### Your instructions
Strip out all images, then restate the data verbatim.

**** Input

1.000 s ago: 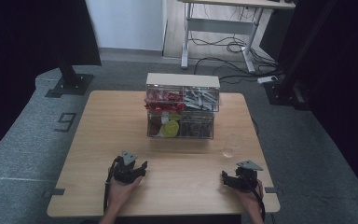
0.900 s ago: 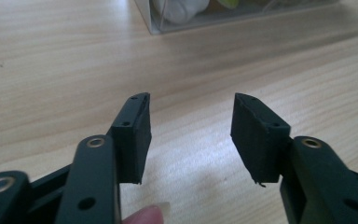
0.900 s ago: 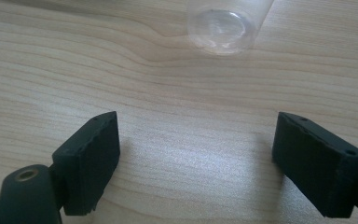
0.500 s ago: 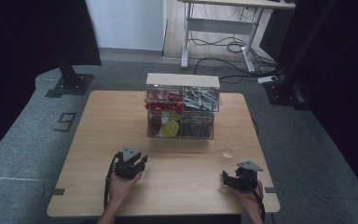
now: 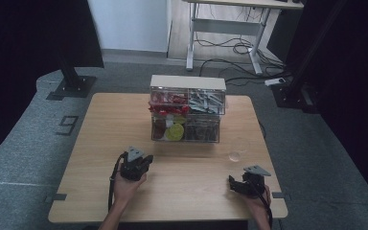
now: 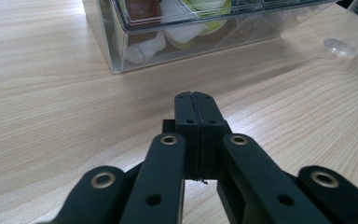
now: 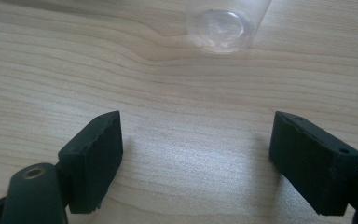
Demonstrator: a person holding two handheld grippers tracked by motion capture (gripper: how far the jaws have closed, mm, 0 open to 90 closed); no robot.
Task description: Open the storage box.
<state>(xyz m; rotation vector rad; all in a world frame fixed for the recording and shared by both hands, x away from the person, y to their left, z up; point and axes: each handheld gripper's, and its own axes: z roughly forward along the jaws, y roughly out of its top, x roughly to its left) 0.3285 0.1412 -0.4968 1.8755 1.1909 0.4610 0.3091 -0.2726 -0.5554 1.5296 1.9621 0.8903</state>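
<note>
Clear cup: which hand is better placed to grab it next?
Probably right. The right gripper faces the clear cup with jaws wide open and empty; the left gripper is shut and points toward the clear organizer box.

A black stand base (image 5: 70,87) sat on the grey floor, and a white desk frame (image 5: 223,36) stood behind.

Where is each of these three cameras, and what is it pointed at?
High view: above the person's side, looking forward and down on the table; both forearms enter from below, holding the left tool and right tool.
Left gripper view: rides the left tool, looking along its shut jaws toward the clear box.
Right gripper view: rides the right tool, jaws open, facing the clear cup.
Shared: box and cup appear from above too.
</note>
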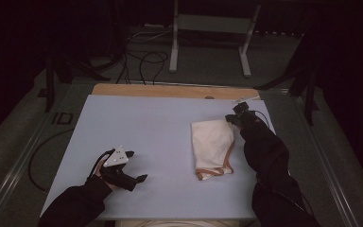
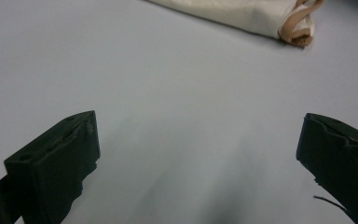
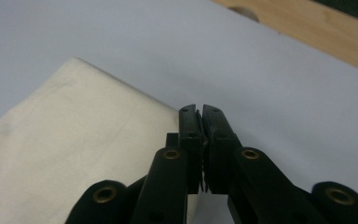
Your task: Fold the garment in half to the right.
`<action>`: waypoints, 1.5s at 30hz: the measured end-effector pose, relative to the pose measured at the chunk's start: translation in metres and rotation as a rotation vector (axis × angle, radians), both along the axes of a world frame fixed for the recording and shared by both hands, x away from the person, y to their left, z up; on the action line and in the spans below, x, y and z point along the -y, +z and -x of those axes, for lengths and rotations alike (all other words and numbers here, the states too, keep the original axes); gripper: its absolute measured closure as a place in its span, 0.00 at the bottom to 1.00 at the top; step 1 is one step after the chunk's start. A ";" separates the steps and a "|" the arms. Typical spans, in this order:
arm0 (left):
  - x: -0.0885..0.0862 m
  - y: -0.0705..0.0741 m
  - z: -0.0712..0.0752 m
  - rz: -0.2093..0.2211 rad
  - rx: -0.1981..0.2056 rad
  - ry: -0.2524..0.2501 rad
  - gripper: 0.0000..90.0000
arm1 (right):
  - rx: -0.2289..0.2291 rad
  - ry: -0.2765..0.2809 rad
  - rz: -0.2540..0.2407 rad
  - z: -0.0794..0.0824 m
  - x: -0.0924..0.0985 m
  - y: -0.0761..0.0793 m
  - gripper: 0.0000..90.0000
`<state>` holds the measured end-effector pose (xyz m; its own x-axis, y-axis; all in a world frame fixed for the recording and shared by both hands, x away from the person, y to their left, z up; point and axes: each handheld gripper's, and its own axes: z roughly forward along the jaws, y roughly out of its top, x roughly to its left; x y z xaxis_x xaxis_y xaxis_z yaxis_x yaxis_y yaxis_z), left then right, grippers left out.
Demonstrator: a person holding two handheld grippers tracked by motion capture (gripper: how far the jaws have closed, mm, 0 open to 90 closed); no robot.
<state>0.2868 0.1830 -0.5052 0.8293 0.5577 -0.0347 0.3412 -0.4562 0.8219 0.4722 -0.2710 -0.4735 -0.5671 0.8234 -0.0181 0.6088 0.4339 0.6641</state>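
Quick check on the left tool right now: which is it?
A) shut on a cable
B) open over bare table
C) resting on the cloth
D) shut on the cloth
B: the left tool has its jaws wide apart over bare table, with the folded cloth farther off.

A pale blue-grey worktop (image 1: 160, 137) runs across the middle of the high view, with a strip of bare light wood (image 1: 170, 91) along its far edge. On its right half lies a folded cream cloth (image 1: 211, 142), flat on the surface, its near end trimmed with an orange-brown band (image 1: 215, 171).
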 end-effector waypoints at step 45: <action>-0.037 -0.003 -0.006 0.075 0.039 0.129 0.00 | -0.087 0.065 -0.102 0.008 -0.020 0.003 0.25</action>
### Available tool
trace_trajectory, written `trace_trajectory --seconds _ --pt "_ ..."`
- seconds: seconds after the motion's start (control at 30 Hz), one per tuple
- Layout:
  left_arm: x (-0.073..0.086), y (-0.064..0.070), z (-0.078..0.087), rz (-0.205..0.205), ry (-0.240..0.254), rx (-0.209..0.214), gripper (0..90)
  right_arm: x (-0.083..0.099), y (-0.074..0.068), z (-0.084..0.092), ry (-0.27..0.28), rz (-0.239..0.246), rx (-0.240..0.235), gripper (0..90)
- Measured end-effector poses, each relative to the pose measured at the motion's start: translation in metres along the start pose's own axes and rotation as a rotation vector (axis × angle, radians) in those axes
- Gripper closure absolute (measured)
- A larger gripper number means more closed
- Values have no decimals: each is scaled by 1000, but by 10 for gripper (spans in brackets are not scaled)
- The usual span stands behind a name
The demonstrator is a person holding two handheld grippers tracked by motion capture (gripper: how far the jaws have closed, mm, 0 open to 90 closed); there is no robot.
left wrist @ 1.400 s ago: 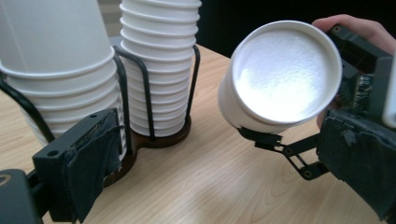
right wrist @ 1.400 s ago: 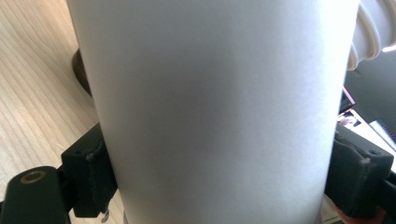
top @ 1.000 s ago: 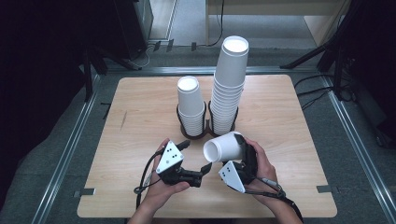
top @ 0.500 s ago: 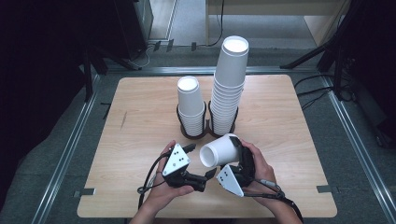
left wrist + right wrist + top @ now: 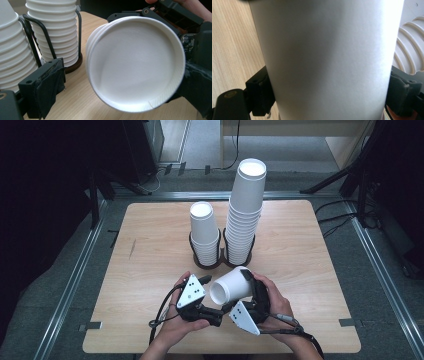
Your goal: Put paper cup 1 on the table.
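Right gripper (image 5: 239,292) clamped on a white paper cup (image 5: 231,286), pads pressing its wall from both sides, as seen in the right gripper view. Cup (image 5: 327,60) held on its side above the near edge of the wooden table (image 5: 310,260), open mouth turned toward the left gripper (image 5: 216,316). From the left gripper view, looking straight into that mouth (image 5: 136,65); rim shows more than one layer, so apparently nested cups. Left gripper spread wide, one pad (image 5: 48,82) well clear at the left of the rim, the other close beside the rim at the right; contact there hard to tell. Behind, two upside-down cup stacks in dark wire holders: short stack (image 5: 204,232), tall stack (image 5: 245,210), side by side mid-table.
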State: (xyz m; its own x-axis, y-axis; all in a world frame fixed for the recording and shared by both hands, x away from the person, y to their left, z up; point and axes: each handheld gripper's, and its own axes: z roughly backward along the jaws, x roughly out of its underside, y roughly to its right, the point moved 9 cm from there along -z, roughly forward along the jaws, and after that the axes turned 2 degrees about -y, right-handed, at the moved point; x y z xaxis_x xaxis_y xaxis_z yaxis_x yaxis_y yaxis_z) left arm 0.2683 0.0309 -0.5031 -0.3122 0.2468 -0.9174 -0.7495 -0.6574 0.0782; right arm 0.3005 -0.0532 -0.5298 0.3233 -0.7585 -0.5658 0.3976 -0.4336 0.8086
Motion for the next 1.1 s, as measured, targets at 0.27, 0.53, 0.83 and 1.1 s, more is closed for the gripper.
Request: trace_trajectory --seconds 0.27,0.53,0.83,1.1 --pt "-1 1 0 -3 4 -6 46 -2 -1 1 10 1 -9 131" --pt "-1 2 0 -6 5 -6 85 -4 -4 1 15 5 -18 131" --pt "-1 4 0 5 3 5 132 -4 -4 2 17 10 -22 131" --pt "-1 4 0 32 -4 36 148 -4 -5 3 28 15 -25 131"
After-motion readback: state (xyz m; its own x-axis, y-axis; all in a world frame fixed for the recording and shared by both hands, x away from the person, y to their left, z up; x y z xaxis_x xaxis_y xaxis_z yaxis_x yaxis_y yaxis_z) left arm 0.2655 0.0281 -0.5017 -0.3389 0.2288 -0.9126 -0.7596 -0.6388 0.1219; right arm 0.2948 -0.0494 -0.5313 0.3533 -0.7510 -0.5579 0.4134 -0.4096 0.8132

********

### Result
1.000 s ago: 
0.900 s ago: 
0.900 s ago: 
0.500 s ago: 
now: 
now: 
now: 
Demonstrator: a person holding two handheld grippers tracked by motion capture (gripper: how far the jaws have closed, mm, 0 open to 90 closed); no robot.
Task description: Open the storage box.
<state>(xyz m; rotation vector rad; all in a world frame fixed for the recording and shared by both hands, x away from the person, y to their left, z up; point and axes: each handheld gripper's, and its own axes: z roughly forward along the jaws, y roughly out of its top, x roughly to its left) 0.3285 0.1412 -0.4968 1.8755 1.1909 0.4610 0.3091 -0.2726 -0.5554 1.5296 1.9621 0.8903</state>
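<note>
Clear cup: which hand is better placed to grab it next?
Probably right. The right gripper faces the clear cup with jaws wide open and empty; the left gripper is shut and points toward the clear organizer box.

A black stand base (image 5: 70,87) sat on the grey floor, and a white desk frame (image 5: 223,36) stood behind.

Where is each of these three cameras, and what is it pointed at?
High view: above the person's side, looking forward and down on the table; both forearms enter from below, holding the left tool and right tool.
Left gripper view: rides the left tool, looking along its shut jaws toward the clear box.
Right gripper view: rides the right tool, jaws open, facing the clear cup.
Shared: box and cup appear from above too.
</note>
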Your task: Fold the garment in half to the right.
`<action>`: waypoints, 1.5s at 30hz: the measured end-effector pose, relative to the pose measured at the chunk's start: translation in metres and rotation as a rotation vector (axis × angle, radians), both along the axes of a world frame fixed for the recording and shared by both hands, x away from the person, y to their left, z up; on the action line and in the spans below, x, y and z point along the -y, +z and -x of those axes, for lengths and rotations alike (all other words and numbers here, the states too, keep the original axes); gripper: its absolute measured closure as a place in its span, 0.00 at the bottom to 1.00 at the top; step 1 is one step after the chunk's start. A ";" separates the steps and a "|" the arms. Typical spans, in this order:
arm0 (left):
  - x: -0.0885..0.0862 m
  - y: -0.0705..0.0741 m
  - z: -0.0712..0.0752 m
  - rz: -0.2093..0.2211 rad
  - rx: -0.1981..0.2056 rad
  - ry: -0.2524..0.2501 rad
  - gripper: 0.0000..90.0000
arm1 (right):
  - rx: -0.2289..0.2291 rad
  - ry: -0.2765..0.2809 rad
  - rz: -0.2540..0.2407 rad
  - z: -0.0794..0.0824 m
  - x: -0.0924..0.0985 m
  - y: -0.0761..0.0793 m
  - gripper: 0.0000..90.0000
`<state>` holds the measured end-effector pose (xyz m; its own x-axis, y-axis; all in a world frame fixed for the recording and shared by both hands, x away from the person, y to their left, z up; point and axes: each handheld gripper's, and its own axes: z roughly forward along the jaws, y roughly out of its top, x roughly to its left; x y z xaxis_x xaxis_y xaxis_z yaxis_x yaxis_y yaxis_z), left then right, grippers left out.
Demonstrator: a person holding two handheld grippers tracked by motion capture (gripper: how far the jaws have closed, mm, 0 open to 90 closed); no robot.
<state>0.2868 0.1830 -0.5052 0.8293 0.5577 -0.0347 0.3412 -0.4562 0.8219 0.4722 -0.2710 -0.4735 -0.5671 0.8234 -0.0181 0.6088 0.4339 0.6641</state>
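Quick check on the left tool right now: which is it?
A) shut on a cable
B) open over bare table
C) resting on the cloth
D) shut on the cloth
B: the left tool has its jaws wide apart over bare table, with the folded cloth farther off.

A pale blue-grey worktop (image 1: 160, 137) runs across the middle of the high view, with a strip of bare light wood (image 1: 170, 91) along its far edge. On its right half lies a folded cream cloth (image 1: 211, 142), flat on the surface, its near end trimmed with an orange-brown band (image 1: 215, 171).
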 end-effector waypoints at step 45: <action>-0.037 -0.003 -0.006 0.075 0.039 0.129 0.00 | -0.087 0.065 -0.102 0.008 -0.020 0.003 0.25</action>
### Available tool
trace_trajectory, written `trace_trajectory --seconds _ --pt "_ ..."`
- seconds: seconds after the motion's start (control at 30 Hz), one per tuple
- Layout:
  left_arm: x (-0.073..0.086), y (-0.064..0.070), z (-0.078..0.087), rz (-0.205..0.205), ry (-0.240..0.254), rx (-0.209..0.214), gripper (0..90)
  right_arm: x (-0.083..0.099), y (-0.074..0.068), z (-0.084..0.092), ry (-0.27..0.28), rz (-0.239..0.246), rx (-0.240..0.235), gripper (0..90)
- Measured end-effector poses, each relative to the pose measured at the motion's start: translation in metres along the start pose's own axes and rotation as a rotation vector (axis × angle, radians) in those axes
- Gripper closure absolute (measured)
- A larger gripper number means more closed
- Values have no decimals: each is scaled by 1000, but by 10 for gripper (spans in brackets are not scaled)
- The usual span stands behind a name
The demonstrator is a person holding two handheld grippers tracked by motion capture (gripper: how far the jaws have closed, mm, 0 open to 90 closed); there is no robot.
left wrist @ 1.400 s ago: 
right wrist @ 1.400 s ago: 
top @ 1.000 s ago: 
top @ 0.500 s ago: 
left wrist + right wrist + top @ now: 
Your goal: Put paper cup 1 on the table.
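Right gripper (image 5: 239,292) clamped on a white paper cup (image 5: 231,286), pads pressing its wall from both sides, as seen in the right gripper view. Cup (image 5: 327,60) held on its side above the near edge of the wooden table (image 5: 310,260), open mouth turned toward the left gripper (image 5: 216,316). From the left gripper view, looking straight into that mouth (image 5: 136,65); rim shows more than one layer, so apparently nested cups. Left gripper spread wide, one pad (image 5: 48,82) well clear at the left of the rim, the other close beside the rim at the right; contact there hard to tell. Behind, two upside-down cup stacks in dark wire holders: short stack (image 5: 204,232), tall stack (image 5: 245,210), side by side mid-table.
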State: (xyz m; its own x-axis, y-axis; all in a world frame fixed for the recording and shared by both hands, x away from the person, y to their left, z up; point and axes: each handheld gripper's, and its own axes: z roughly backward along the jaws, x roughly out of its underside, y roughly to its right, the point moved 9 cm from there along -z, roughly forward along the jaws, and after that the axes turned 2 degrees about -y, right-handed, at the moved point; x y z xaxis_x xaxis_y xaxis_z yaxis_x yaxis_y yaxis_z) left arm 0.2683 0.0309 -0.5031 -0.3122 0.2468 -0.9174 -0.7495 -0.6574 0.0782; right arm 0.3005 -0.0532 -0.5298 0.3233 -0.7585 -0.5658 0.3976 -0.4336 0.8086
Motion for the next 1.1 s, as measured, targets at 0.27, 0.53, 0.83 and 1.1 s, more is closed for the gripper.
Request: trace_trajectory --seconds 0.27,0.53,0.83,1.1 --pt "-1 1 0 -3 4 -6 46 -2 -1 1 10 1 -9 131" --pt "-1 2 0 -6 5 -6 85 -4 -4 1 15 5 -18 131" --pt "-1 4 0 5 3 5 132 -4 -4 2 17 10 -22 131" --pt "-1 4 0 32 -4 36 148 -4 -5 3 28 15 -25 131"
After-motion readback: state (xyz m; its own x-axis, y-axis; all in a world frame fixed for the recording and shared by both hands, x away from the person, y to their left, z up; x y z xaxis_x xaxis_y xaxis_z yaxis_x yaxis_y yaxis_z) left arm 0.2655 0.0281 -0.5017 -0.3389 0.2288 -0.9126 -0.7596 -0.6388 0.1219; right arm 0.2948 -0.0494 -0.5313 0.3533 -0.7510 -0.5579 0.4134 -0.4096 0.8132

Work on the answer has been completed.